Exercise goal:
Your answer must be an exact copy of the data, without any pictures.

Records excerpted from a collection:
=====

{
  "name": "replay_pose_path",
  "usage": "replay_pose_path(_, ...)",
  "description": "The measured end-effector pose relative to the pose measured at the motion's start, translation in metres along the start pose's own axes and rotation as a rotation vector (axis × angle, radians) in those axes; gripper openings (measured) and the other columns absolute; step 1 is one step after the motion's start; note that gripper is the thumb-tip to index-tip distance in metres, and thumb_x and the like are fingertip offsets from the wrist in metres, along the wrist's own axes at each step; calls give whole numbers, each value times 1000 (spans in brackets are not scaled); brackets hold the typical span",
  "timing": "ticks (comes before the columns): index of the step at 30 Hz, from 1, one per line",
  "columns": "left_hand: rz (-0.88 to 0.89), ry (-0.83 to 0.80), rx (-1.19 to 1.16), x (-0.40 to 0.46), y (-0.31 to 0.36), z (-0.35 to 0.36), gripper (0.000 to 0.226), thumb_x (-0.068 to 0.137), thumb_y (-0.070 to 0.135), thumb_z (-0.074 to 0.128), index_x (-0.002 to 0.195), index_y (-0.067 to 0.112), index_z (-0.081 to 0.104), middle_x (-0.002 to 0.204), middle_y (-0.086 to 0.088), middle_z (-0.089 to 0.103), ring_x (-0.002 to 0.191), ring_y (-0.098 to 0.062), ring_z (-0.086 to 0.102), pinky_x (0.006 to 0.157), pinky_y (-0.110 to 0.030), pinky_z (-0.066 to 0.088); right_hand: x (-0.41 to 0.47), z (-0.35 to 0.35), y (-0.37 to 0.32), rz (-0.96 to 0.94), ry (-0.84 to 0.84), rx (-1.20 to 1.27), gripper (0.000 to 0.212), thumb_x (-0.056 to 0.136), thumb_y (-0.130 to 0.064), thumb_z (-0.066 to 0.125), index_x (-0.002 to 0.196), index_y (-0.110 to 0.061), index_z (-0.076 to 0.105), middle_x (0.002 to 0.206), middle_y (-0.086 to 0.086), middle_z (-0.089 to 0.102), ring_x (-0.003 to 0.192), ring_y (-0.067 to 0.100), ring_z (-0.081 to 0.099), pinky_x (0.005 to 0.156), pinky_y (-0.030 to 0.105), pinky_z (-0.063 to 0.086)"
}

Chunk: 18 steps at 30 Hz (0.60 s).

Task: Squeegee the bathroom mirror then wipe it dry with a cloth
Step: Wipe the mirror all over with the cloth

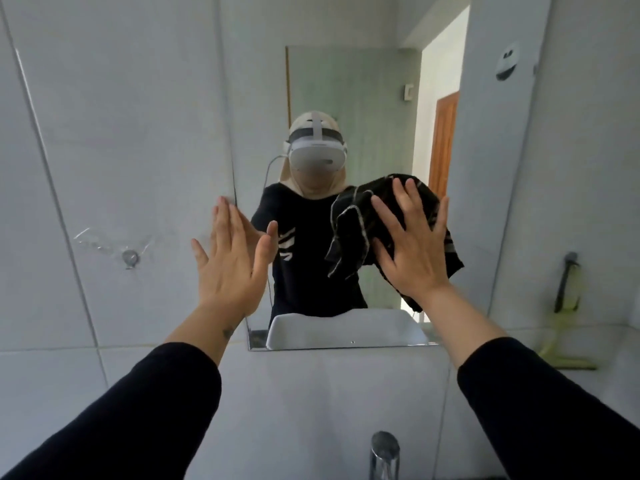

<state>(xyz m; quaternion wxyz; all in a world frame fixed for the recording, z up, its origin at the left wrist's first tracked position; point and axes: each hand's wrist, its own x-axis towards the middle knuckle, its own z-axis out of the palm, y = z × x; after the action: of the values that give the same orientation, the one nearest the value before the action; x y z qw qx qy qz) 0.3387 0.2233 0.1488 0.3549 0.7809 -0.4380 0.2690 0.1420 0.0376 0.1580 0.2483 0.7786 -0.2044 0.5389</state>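
— Nearest to us, at the bottom edge, stands the chrome tap (383,453), and our two black sleeves (138,410) reach up past it toward the mirror (346,81). What do our hands look like?

— Our right hand (414,249) lies flat, fingers spread, pressing the dark cloth (353,220) against the glass on the right part of the mirror. The cloth bunches out around the palm, with pale stitching showing along its edges.

— And our left?

— Our left hand (230,258) is spread open and empty, its fingertips at the mirror's left edge, where glass meets the tiled wall (104,116). We cannot tell if it touches.

— Where do we see the squeegee?

— The yellow-green squeegee (564,327) leans against the wall at far right, well apart from both hands, its blade resting on the ledge (609,341).

— Anything else on the wall?

— A small round metal fitting (131,258) sits on a tile to our left.
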Motion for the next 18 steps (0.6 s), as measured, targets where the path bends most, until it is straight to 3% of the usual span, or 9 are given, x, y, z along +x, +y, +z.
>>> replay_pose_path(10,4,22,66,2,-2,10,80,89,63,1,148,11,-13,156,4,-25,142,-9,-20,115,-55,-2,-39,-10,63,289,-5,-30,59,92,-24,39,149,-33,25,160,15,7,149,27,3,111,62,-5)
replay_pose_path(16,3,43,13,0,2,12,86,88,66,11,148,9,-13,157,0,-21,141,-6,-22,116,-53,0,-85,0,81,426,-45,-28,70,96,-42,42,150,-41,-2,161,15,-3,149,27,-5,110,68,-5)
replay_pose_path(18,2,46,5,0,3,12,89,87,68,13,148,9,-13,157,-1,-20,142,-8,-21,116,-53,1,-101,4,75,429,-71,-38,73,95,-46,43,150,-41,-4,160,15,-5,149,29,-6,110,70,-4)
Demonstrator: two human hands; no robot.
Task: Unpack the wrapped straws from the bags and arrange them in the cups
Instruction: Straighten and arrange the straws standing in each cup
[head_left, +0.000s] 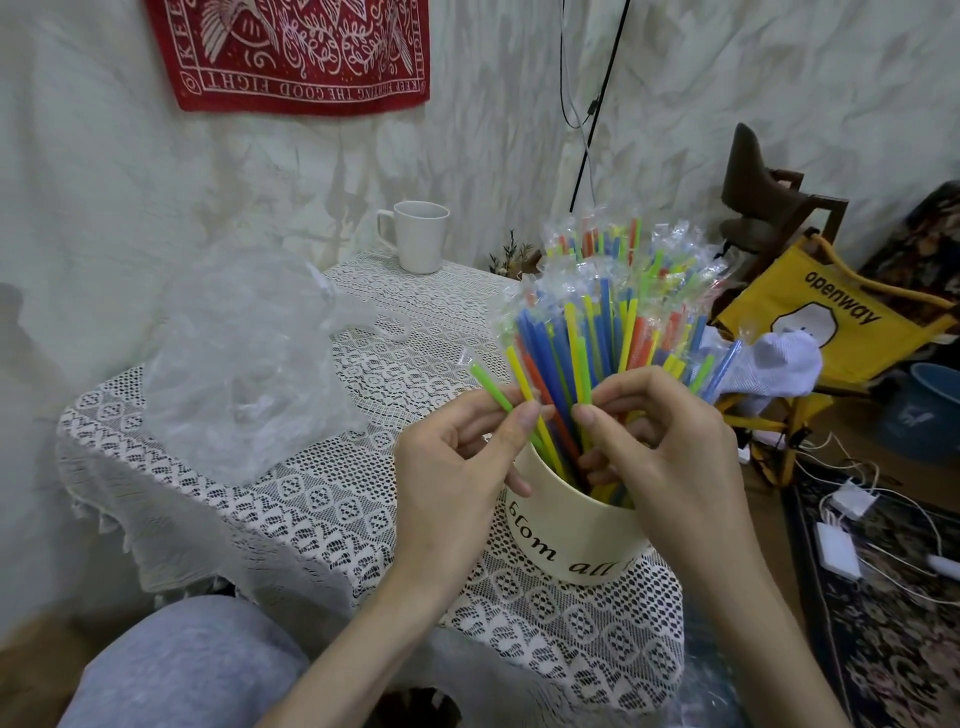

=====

Answer below:
{
  "name": "replay_pose_path",
  "usage": "replay_pose_path(_, ...)",
  "description": "The measured end-effector pose relative to the pose measured at the motion's start, translation in metres along the start pose's own axes and rotation as a rotation vector (axis × angle, radians) in those axes; gripper openings (measured) and the other columns absolute; step 1 is one step after the motion's start; note that gripper is the thumb-tip to index-tip distance in metres, and thumb_x and the like are fingertip offsets from the wrist in metres, along the wrist's own axes at each step; calls give whole numbers, each value times 1000 (spans in brackets are not scaled); brackets hold the typical span",
  "timing": "ticks (comes before the columns): index of the step at 30 Hz, from 1, one per line",
  "columns": "left_hand: rz (-0.88 to 0.89), ry (-0.83 to 0.80), rx (-1.19 to 1.16), x (-0.40 to 0.46), y (-0.31 to 0.36), z (-0.35 to 0.36), gripper (0.000 to 0.226), thumb_x (-0.068 to 0.137), thumb_y (-0.070 to 0.135), thumb_z (-0.074 to 0.128), index_x (-0.002 to 0.195), index_y (-0.067 to 0.112), index_z (-0.081 to 0.104), middle_x (-0.002 to 0.204), middle_y (-0.086 to 0.088), middle_z (-0.089 to 0.103), ring_x (-0.002 to 0.191), ring_y (-0.098 to 0.062), ring_z (-0.086 to 0.102), pinky_x (0.006 to 0.157), pinky_y (-0.110 to 0.030), pinky_z (-0.066 to 0.088); right_hand: x (-0.41 to 0.47), z (-0.35 to 0.35), y (-0.37 to 0.32), rz (-0.96 to 0.94), ry (-0.84 to 0.84), rx (-1.20 to 1.27), gripper (0.000 to 0.212), thumb_x (-0.056 to 0.136), thumb_y (-0.130 to 0.064), thumb_z (-0.066 to 0.125), index_x (-0.002 to 0.196), index_y (-0.110 to 0.061), index_z (-0.076 to 0.105), middle_x (0.002 to 0.206), middle_y (-0.086 to 0.086), middle_z (-0.089 to 0.102), ring_x (-0.003 to 0.192), ring_y (-0.067 to 0.100), ring_z (-0.081 to 0.099), pinky_x (0.005 to 0.156), pinky_y (-0.030 to 0.105), pinky_z (-0.063 to 0.086)"
}

Chunk: 18 steps at 30 Hz (0.60 s).

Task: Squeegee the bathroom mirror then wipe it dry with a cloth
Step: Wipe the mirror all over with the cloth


<state>(xyz m; quaternion wxyz; all in a world frame fixed for the recording, z up, its origin at the left wrist's first tracked position; point and axes: each hand's wrist, its own x-axis towards the middle knuckle, its own z-axis out of the palm, y = z × x; after the action: of the values that give the same orientation, the one nearest the value before the action; x y z qw qx qy qz) 0.3387 0.2233 0.1488 0.3549 0.7809 -0.4380 0.2690 0.1420 0.0376 0.1580 0.2483 0.7786 -0.2044 0.5389</state>
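— Nearest to us, at the bottom edge, stands the chrome tap (383,453), and our two black sleeves (138,410) reach up past it toward the mirror (346,81). What do our hands look like?

— Our right hand (414,249) lies flat, fingers spread, pressing the dark cloth (353,220) against the glass on the right part of the mirror. The cloth bunches out around the palm, with pale stitching showing along its edges.

— And our left?

— Our left hand (230,258) is spread open and empty, its fingertips at the mirror's left edge, where glass meets the tiled wall (104,116). We cannot tell if it touches.

— Where do we see the squeegee?

— The yellow-green squeegee (564,327) leans against the wall at far right, well apart from both hands, its blade resting on the ledge (609,341).

— Anything else on the wall?

— A small round metal fitting (131,258) sits on a tile to our left.
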Motion for the next 18 steps (0.6 s), as measured, targets where the path bends most, until it is straight to 3% of the usual span, or 9 are given, x, y, z along +x, +y, +z.
>>> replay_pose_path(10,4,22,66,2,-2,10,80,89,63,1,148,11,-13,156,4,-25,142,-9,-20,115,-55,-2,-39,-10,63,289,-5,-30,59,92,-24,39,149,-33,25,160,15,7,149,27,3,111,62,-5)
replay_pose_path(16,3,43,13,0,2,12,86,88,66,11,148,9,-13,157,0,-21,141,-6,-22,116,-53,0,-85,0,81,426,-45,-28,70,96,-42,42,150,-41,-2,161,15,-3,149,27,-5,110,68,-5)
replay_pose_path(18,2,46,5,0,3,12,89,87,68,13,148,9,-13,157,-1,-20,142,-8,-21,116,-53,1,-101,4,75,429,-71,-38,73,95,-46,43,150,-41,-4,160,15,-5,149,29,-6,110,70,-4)
Demonstrator: two human hands; no robot.
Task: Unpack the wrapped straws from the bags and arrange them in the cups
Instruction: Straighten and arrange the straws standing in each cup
[head_left, +0.000s] 

The output for this exercise is finished.